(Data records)

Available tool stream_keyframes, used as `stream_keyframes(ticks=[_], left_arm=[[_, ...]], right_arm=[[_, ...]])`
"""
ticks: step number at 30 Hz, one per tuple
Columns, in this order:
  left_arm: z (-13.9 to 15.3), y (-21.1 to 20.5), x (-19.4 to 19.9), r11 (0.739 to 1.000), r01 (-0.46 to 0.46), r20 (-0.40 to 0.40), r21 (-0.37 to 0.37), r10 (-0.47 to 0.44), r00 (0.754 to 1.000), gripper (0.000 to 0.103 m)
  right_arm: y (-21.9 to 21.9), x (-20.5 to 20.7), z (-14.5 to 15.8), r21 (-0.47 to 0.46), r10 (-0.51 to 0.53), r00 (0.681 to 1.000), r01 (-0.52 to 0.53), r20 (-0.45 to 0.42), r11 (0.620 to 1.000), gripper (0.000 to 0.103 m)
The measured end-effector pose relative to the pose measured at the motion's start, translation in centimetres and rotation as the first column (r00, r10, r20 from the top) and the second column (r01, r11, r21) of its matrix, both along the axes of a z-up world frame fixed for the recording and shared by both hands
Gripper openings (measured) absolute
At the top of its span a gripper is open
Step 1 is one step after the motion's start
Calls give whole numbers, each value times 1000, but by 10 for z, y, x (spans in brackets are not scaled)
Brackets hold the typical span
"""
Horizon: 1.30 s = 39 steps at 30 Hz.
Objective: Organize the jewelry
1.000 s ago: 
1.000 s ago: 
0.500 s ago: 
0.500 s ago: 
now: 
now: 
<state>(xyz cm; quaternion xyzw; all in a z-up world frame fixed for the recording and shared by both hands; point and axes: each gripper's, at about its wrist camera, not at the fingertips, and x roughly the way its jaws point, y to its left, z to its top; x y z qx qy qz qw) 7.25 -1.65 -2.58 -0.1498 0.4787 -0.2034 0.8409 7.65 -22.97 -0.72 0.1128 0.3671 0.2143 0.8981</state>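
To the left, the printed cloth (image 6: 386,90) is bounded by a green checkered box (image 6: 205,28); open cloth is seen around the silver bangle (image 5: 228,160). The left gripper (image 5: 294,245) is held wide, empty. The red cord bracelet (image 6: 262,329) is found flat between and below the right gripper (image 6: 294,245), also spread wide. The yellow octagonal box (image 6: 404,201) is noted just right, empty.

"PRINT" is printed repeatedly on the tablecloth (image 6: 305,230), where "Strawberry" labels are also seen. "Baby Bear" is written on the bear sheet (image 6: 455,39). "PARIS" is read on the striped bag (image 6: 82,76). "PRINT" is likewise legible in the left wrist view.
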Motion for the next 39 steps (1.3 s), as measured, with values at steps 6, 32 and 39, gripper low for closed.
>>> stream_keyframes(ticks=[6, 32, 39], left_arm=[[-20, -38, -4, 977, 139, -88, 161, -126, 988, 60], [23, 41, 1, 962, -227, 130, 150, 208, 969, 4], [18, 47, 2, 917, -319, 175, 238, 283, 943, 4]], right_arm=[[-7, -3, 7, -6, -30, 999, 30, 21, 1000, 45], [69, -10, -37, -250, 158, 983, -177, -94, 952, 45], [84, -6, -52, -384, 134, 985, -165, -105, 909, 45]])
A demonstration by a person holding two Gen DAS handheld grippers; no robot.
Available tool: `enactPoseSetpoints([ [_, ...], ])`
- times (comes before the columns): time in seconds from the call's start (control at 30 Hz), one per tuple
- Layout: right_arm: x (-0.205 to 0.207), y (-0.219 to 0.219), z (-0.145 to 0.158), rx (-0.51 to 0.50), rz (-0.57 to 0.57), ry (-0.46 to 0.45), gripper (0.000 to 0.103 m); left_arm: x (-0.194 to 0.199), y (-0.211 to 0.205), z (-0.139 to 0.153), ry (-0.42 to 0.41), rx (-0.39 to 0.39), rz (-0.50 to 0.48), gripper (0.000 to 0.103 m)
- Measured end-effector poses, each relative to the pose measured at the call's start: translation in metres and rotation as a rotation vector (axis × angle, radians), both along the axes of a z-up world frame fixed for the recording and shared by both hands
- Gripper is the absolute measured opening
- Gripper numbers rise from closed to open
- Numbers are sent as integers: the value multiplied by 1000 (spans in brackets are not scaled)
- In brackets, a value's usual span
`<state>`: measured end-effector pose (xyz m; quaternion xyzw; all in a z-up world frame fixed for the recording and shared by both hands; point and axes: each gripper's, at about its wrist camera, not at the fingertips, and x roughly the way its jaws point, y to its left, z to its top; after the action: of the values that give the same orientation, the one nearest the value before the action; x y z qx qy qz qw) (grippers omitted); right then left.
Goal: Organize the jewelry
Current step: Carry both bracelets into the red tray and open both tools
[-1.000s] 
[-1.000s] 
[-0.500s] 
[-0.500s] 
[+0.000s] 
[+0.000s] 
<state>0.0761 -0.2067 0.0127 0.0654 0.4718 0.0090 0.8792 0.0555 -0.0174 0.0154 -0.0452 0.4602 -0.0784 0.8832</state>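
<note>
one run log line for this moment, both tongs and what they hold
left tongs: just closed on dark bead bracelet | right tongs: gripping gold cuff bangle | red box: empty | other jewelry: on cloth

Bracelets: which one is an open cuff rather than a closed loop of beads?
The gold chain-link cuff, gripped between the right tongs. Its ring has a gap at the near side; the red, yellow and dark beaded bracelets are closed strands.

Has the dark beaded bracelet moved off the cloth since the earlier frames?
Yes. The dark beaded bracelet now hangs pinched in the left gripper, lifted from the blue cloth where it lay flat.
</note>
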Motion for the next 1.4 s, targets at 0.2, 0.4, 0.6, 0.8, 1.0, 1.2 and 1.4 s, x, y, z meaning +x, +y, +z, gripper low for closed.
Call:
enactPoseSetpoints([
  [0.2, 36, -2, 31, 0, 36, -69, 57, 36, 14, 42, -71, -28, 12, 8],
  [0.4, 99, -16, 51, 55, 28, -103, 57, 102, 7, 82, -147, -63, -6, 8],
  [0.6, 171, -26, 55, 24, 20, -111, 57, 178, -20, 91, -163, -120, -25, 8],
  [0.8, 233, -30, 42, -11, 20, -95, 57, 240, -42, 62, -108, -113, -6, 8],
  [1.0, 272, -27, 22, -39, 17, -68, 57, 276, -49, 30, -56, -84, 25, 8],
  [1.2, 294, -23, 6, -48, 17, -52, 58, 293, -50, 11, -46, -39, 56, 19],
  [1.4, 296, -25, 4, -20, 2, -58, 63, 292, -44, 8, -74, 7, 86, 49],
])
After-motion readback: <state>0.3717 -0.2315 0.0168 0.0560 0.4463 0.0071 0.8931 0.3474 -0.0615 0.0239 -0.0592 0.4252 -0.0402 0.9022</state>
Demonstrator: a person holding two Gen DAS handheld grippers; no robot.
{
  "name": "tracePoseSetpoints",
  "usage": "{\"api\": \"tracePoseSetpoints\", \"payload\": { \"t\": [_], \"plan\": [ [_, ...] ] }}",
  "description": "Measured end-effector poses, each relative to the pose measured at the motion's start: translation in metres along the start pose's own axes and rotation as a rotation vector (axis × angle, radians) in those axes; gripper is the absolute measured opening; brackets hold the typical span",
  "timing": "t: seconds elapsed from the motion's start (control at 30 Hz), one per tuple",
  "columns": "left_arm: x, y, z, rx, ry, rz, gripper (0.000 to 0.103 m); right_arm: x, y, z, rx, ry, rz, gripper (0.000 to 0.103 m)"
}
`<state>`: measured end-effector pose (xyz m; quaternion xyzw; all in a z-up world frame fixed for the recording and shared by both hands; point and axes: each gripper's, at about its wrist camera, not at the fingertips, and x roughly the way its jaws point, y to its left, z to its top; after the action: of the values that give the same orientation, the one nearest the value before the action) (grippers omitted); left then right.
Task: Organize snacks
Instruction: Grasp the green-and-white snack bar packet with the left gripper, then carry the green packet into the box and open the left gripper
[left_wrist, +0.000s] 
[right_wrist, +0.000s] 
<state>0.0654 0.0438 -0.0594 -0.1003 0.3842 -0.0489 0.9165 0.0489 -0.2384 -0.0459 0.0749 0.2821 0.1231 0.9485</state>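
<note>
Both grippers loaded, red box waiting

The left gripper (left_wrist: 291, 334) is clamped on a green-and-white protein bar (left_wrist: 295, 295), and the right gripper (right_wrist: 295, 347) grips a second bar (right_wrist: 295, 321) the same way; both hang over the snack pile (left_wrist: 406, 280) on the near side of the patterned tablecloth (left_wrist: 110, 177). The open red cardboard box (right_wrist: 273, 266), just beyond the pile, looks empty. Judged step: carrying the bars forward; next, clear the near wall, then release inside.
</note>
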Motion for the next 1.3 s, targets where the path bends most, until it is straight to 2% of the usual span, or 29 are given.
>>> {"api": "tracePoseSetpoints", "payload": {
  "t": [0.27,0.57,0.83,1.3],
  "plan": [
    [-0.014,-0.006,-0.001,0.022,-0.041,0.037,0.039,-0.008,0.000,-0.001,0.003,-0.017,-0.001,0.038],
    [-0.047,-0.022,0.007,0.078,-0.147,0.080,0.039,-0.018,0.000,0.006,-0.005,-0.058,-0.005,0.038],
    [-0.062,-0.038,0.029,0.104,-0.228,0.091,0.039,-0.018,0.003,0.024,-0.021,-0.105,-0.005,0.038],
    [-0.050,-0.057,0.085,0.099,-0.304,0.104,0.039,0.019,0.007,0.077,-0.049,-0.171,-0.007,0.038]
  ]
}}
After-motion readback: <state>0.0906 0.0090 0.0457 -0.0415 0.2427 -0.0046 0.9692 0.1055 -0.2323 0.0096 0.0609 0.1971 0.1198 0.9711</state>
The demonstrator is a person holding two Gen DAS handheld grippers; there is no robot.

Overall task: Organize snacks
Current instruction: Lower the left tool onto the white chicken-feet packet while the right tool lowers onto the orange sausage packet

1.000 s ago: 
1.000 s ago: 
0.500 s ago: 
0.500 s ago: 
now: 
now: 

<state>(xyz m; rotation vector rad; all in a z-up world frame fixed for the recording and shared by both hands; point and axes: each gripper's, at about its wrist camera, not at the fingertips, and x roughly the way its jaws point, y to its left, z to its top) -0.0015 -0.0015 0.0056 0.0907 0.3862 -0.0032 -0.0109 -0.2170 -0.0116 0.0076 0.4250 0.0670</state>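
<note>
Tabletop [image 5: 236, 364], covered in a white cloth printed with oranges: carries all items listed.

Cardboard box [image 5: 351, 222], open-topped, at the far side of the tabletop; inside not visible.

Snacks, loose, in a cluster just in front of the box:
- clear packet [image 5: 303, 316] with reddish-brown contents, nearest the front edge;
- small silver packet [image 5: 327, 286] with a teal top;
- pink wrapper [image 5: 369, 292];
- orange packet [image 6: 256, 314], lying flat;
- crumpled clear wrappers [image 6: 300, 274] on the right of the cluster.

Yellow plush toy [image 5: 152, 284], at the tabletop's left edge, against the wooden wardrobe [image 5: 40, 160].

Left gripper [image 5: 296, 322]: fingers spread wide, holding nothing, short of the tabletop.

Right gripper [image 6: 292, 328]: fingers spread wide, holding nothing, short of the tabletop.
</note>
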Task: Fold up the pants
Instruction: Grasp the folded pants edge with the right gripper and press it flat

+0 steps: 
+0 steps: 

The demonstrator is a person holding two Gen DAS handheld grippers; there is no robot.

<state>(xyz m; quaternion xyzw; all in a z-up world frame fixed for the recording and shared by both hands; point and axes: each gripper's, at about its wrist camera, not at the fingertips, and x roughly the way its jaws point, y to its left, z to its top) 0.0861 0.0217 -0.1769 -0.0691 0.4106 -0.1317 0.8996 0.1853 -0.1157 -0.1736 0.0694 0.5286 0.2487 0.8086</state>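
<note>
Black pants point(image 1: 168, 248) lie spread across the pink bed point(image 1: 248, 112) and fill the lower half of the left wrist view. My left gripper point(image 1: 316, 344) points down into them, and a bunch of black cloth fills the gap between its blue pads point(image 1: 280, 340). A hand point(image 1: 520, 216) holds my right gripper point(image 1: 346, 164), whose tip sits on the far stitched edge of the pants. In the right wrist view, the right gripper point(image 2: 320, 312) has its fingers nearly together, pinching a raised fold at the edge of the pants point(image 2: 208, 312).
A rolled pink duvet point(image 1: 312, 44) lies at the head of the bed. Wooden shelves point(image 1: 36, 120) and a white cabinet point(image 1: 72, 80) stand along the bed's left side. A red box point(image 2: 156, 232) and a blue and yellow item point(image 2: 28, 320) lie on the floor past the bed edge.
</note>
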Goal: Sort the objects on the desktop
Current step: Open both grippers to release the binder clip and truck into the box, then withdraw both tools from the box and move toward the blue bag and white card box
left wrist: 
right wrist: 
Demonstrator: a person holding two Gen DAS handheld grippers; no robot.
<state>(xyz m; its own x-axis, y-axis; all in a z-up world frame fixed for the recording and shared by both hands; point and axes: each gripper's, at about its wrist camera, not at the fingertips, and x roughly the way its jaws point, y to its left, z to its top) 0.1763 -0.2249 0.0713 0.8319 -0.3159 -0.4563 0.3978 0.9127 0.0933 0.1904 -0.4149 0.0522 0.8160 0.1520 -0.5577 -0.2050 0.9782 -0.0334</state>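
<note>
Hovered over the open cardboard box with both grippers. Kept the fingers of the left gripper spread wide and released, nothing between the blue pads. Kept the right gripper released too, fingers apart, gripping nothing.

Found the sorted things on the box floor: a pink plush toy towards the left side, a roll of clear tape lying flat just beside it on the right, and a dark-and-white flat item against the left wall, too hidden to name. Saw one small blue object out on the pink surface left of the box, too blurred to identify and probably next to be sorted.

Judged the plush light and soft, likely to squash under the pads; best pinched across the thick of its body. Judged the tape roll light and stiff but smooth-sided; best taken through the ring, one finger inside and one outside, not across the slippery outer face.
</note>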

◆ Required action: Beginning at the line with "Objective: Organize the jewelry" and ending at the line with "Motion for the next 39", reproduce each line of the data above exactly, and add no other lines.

◆ Response to this task:
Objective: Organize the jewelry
1.000 s ago: 
1.000 s ago: 
0.500 s ago: 
0.500 s ago: 
now: 
now: 
<state>(xyz cm; quaternion xyzw; all in a z-up world frame fixed for the recording and shared by both hands; point and axes: each gripper's, at about its wrist camera, not at the fingertips, and x roughly the way its jaws point, y to its left, z to its top; x y z qx qy qz qw) 7.25 -1.65 -2.58 -0.1498 0.4787 -0.2034 0.8409 7.65 -22.97 -0.72 0.1128 0.3671 0.2143 0.8981</state>
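To the left, the printed cloth (image 6: 386,90) is bounded by a green checkered box (image 6: 205,28); open cloth is seen around the silver bangle (image 5: 228,160). The left gripper (image 5: 294,245) is held wide, empty. The red cord bracelet (image 6: 262,329) is found flat between and below the right gripper (image 6: 294,245), also spread wide. The yellow octagonal box (image 6: 404,201) is noted just right, empty.

"PRINT" is printed repeatedly on the tablecloth (image 6: 305,230), where "Strawberry" labels are also seen. "Baby Bear" is written on the bear sheet (image 6: 455,39). "PARIS" is read on the striped bag (image 6: 82,76). "PRINT" is likewise legible in the left wrist view.
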Motion for the next 39 steps (1.3 s), as measured, with values at steps 6, 32 and 39, gripper low for closed.

With that, the output is complete.